December 26, 2024
Column

Family camps an endangered species

So, you own a camp in the Maine woods? You may “own” the camp structures, but the large proprietors “own” the land upon which your camps were built – often by generations of loving family labor. There are about 6,000 to 7,000 leaseholders within the Unorganized Territories of Maine. The camp lots, averaging 1 to 1.5 acres in size, are the private property of the large landowners, yet the camp leaseholders are the ones who pay the property tax in their annual lease fees.

In 2005, the 24,075 nonresident owners of these seasonal structures paid most of the $17 million in property taxes in the UT. By comparison, the large landowners in 2007 paid none of this tax and less than $6 million in Tree Growth taxes on nearly 7.5 million acres of land in the UT “for which the Unorganized Territory does not receive reimbursement from the State of Maine.” (UT Annual Report 2005.) Thus, the large landowners, who own millions of acres, more than 80 percent of the land in half the state, pay minimal taxes to the Unorganized Territory.How did all this come about in Maine? First, the camp leaseholders were not given the option to buy their camp lots initially by the large landowners, paper companies and others, for reasons not yet historically documented. Over the last couple of decades, many of these companies spun off some or all of their extensive holdings to land speculators like Plum Creek Timber, Katahdin Timberlands and others who saw more value in land speculation than in timber harvesting. By restricting the supply of land on the market, basically prime water frontage below the increasing demand for such acreage, they were – and are – able to raise the value (price) of all such land in the UT.

The state is complicit in this speculation inasmuch as the few parcels of land (1,300) “freely” bought and sold at these higher prices is used to determine the higher “fair market value” for tax assessments of all properties in the UT, except, of course, those exempted for tree growth, namely, that owned by the few large landowners. Camp leases are raised accordingly based upon a percentage of these tax-assessed land values. In the last couple of decades, these camp leases have increased from $200 to $3,000 per lake frontage acre. The average $1 per acre Tree Growth Tax has not increased for the speculative, large landowners over these years.

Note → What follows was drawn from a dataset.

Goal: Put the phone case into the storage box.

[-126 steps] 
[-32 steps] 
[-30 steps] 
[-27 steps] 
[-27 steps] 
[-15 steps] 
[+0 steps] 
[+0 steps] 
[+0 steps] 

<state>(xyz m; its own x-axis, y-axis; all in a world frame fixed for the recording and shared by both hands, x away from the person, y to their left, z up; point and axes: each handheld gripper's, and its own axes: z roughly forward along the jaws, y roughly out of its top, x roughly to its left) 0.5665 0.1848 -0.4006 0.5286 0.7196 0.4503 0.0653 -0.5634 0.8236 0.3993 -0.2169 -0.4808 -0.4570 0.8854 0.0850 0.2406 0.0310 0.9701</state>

In this old speculative ball game, strike one and two are the manipulated and controlled higher land prices of these camp lots, which automatically increase the camp “owners” taxes and lease fees. Strike three and you’re out for the Maine camp leaseholders occurs when the land speculators decide to terminate their camp leases. When the land values are sufficiently driven up to $85,000 to $100,000 and more per waterfront acre, these speculators inform the camp “owners” to buy at their price or vacate, i.e., remove your cabins. (See “Cedar Lake tenants must buy or vacate” (BDN, Sept. 12)).

“Fair market value,” “sanctity of private property,” “tax equity,” etc. under these conditions are little more than a perversion of the terms. There is no wilderness sprawl in Maine, or not yet at least. There is, however, wilderness land speculation pure and simple and the state Legislature and the governor are complicit. Just as the modest income families have been denied the use of their state’s coastal properties, they are now being driven off the inland waterways. First go the mill jobs, and then go the family camps, slowly but surely.

What is needed here is a Leaseholder Land Claims Settlement similar to the Indian Land Claims Settlement of 1980, and soon. In the meantime, the state’s Land Use Regulation Commission should not approve Plum Creek’s rezoning application in the Moosehead Lake region in order to halt these speculative land deals and the destruction of a tradition, namely family camps in the Maine woods.

Melvin Burke is a professor of economics at the University of Maine.